Exercise details. Return the complete listing without omission.

■ ■ ■ ■ ■ ■ ■

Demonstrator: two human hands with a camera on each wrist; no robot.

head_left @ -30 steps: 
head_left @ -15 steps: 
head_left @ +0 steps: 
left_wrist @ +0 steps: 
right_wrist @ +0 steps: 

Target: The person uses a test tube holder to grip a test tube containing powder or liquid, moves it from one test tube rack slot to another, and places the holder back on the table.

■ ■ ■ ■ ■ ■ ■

Problem solution.
Demonstrator: two human hands with a camera on each wrist; no robot.

head_left @ -30 steps: 
head_left @ -15 steps: 
head_left @ +0 steps: 
left_wrist @ +0 steps: 
right_wrist @ +0 steps: 

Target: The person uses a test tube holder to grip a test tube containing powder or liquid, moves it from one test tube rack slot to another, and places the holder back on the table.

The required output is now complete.